The island's open only from the end of the spring to the start of the fall and only accessible by ferry. Who and what's allowed on Governors Island is very regulated, meaning a very clean, safe, well-maintained park. (In other words, a New York City park without panhandlers, bootleggers, and urine puddles.) Walking along the island's paths, I found pockets of picnickers, couples biking, and friends playing soccer, and between them all, only open, empty space. It was astonishing.

But, as much as I love open spaces, I love rusting, ruined, decrepit spaces even more, and I fell in love with Governors Island's Fort Jay and Castle Williams. These fortresses, each over 100 years old, still stand with cannons at the ready. Sure, they may be covered in dust, mold, and spider webs, but there's a musty, real history to places like this, and being able to run your fingers over a wall or a window that's witnessed the entirety of New York City and America's yesterdays is heaven.

Speaking of witnessing New York City, while one walks through Governors Island, all you see is green, but should you turn back and face New York City, all of Manhattan's skyline unfolds.

I spent hours and hours just exploring the island, taking in the green, the grey, and the polka dots.
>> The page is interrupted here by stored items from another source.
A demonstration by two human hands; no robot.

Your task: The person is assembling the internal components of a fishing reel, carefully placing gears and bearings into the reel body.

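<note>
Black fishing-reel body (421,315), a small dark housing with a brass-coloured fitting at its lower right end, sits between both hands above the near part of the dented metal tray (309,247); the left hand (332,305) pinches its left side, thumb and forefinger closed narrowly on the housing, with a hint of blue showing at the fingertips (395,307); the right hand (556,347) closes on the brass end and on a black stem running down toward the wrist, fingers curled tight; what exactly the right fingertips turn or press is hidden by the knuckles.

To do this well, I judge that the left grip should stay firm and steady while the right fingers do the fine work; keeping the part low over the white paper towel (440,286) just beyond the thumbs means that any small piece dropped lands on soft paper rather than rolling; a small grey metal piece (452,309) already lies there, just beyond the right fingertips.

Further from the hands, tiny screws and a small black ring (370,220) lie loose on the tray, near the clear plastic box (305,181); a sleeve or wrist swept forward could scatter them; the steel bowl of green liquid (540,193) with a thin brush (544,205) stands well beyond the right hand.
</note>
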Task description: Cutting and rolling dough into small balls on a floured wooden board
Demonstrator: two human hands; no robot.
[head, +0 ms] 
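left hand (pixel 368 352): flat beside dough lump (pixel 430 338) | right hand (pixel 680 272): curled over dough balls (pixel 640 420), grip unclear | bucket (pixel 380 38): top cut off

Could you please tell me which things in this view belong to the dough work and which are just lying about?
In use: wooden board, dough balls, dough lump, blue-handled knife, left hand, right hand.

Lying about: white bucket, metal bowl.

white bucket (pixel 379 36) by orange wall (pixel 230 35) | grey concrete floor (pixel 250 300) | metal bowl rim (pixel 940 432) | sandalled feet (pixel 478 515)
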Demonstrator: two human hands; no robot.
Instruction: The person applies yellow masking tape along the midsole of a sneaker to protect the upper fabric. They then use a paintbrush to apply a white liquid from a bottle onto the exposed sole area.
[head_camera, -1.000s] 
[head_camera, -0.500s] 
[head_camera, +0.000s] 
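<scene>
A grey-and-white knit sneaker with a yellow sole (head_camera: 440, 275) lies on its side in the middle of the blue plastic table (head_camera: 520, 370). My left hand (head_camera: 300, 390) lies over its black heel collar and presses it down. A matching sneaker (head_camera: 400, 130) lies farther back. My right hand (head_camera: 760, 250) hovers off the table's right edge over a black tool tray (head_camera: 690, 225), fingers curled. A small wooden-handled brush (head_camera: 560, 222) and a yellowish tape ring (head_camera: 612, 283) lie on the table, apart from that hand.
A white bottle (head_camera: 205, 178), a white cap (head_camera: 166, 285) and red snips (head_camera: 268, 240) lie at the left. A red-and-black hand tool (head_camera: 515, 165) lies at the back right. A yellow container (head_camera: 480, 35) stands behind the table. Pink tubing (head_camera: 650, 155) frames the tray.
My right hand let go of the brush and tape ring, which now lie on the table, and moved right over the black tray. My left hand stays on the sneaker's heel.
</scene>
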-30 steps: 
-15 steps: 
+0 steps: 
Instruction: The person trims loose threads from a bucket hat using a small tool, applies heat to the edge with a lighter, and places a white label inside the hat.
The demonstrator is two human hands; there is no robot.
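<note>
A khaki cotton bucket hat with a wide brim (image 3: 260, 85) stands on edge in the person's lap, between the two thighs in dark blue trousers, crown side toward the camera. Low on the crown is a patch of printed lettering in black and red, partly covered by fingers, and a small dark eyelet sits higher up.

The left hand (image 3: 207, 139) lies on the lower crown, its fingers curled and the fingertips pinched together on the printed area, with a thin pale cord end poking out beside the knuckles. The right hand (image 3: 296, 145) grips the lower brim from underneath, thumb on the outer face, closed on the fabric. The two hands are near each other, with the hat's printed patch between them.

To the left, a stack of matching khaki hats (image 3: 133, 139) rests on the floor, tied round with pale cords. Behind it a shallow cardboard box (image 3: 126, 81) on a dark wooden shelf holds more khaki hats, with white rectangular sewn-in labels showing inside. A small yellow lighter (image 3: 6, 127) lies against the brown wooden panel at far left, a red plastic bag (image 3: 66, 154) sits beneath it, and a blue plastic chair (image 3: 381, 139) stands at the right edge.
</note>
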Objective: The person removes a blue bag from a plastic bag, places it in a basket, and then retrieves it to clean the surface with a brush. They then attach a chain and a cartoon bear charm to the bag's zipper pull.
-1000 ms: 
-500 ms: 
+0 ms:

The day I decided to visit Governors Island, the National Park Service invited an outdoor theatre troupe who had composed a play especially for the park. I sat and watched the play, featuring Caucasian women in polka dot kimono running along Fort Jay's walls, screaming about their dead father, an actor who spent the entire play face down in the grass beside a stuffed sheep. They also had a drum set they never used just placed in the middle of a field. I didn't get it.

I had an amazing time on Governors Island and didn't mind not having a companion along with me at all -- it just meant more open space for myself. One thing, though, that did slightly disappoint me was that I didn't see any ghosts. While at no point nor time was I told Governors Island was haunted, I felt certain, with the place's history, there'd be at least one zombie Indian or Revolutionary War soldier haunting the island's shadows. I was wrong.

Or so I thought, but as I neared the end of my time on Governors Island, I heard a rumbling in the sky. A great, slow, silver whale. A B-29 sleepily snaking its way up the west side of Manhattan. I stared at the lumbering, roaring beast, instantly recognizing its shape, but I couldn't believe my eyes. Why was a B-29 in the sky? Was it heading to the Intrepid Sea, Air, and Space Museum? I tried to snap a picture but my shot came out a silver blur, and after the day was through, I tried looking up any account of or information on the flight but came back empty handed. Still, I know what I saw. A ghost.

The National Park Service is actively promoting Governors Island and trying to turn it into "New York's next Great Place." I urge you to visit the place before that happens. Right now, Governors Island is Manhattan's own personal Zipang, and as long as it stays an unexplored secret, it will remain a sanctuary, but the moment people get wise, your nose will again be up the armpit of that guy from the 7 Train.